The IGA prohibits certain interactive gambling services from being provided to end-users in Australia. Under the IGA, one of the ways that “gambling service” is defined is as a service for the conduct of a game where:

  • the game is a game of chance or of mixed chance and skill;
  • played for money (or anything else of value); and
  • where the customer gives consideration (ie pays) to play the game.    

Additionally, operations that allow individuals to independently make bets amongst themselves would also constitute a gambling service under the IGA.

At a general level, many fantasy sports competitions would appear to fall within this definition (although it appears that the Commonwealth Government has taken a different view, see below).  However, section 8A provides for a number of exemptions, one of which being a service for betting on a sporting event or series of sporting events. It is currently unclear whether fantasy sports fall within this exception.  This uncertainty arises for several reasons:

  • the exception applies to a service that relates to the “betting on” a sporting event.  However, it is unclear whether fantasy sports involve the placing of bets, as opposed to being a game of mixed chance and skill (per the above).  DFS more closely resembles “betting on” a sporting event, whereas this is less so the case for season long fantasy sports competitions; and
  • the exception applies to the sporting events.  However, in fantasy sports, the success of a participant’s fantasy team is typically determined by the performance of individual players relative to that of other players, and not necessarily by reference to the outcome of the sporting event itself. Nor is it clear that the relevant measures used to determine a player’s rating in a fantasy sports competition are necessarily based on “contingencies” in the sporting event. 

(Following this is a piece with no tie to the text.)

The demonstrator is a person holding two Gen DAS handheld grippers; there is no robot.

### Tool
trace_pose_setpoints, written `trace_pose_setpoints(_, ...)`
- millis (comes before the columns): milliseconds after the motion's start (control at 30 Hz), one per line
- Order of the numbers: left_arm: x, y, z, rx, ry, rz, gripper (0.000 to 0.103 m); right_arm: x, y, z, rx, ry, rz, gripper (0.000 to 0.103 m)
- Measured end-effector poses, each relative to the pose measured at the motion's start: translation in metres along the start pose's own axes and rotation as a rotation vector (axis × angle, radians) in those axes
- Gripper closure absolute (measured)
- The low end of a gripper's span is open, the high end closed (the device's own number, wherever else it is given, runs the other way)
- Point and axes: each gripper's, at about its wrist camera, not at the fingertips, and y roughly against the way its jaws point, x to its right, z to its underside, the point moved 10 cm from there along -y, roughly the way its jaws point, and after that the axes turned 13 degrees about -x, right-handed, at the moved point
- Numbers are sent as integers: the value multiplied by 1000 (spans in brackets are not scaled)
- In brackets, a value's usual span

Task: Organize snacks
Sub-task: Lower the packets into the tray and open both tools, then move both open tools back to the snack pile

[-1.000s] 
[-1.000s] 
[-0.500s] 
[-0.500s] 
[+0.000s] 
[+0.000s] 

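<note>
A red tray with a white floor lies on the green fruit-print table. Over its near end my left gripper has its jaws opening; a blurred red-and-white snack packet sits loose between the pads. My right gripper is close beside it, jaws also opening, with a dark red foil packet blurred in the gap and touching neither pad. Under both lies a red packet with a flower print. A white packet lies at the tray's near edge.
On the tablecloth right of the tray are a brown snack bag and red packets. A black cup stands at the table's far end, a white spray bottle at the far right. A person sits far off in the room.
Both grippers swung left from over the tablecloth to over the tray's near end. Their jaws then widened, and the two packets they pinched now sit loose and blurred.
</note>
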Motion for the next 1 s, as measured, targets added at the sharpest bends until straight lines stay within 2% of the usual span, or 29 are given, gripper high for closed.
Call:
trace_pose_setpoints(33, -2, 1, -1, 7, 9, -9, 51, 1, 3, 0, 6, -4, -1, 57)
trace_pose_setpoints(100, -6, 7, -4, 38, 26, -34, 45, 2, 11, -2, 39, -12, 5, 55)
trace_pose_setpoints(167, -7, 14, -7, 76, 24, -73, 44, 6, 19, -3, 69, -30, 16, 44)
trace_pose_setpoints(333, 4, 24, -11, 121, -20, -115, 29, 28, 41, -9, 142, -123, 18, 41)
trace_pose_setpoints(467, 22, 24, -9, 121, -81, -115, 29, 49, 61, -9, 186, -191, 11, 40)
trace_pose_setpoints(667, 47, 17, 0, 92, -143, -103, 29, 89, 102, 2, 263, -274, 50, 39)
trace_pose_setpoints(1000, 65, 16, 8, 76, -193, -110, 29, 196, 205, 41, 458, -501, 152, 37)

This legal uncertainty ought to be resolved through law reform, to provide fantasy sports operators a surer regulatory footing.  Consistent with current practice (see below), fantasy sports should be clearly exempted from the IGA (and therefore subject to State and territory laws).  

The current view of regulators

That said, Australian regulators do not appear to show any particular concerns in respect of fantasy sports.

In a 2012 review of the IGA, the then Department of Broadband, Communications and the Digital Economy took the view that fantasy sports more closely resemble the permitted practice of wagering on a sporting event, than a casino-style game. While it recommended that further consultation be conducted, no subsequent reports or reforms have since been produced in respect of the treatment of fantasy sports under the IGA.

First-mover fantasy sports vendors, such as Moneyball and TopBetta (now PlayUp trading as Draftstars), have also entered the Australian market and paved the way for the sectors growth. Not only did their entry fail to cause adverse regulatory attention, in the case of TopBetta their reverse takeover of an ASX listed company received the required approval from both ASIC and ASX. As TopBetta’s approved applications were made on the basis of their applicability to territorial licensing rather than the IGA, it signalled a soft endorsement that fantasy sports would be treated as a legal-form of sports betting

As a consequence, the current practice in Australia is that fantasy sports vendors are principally subject to the gambling regulatory framework in the state and territory they choose to register.  Generally speaking, registration in one state or territory will allow a vendor to offer its services to residents in other states and territories as well.  Betfair Pty Limited v Western Australia [2008] HCA 11 confirmed the high constitutional hurdle that must be overcome if a state or territory were to seek to prohibit its residents from engaging in fantasy sports provided by a vendor registered in another Australian state or territory.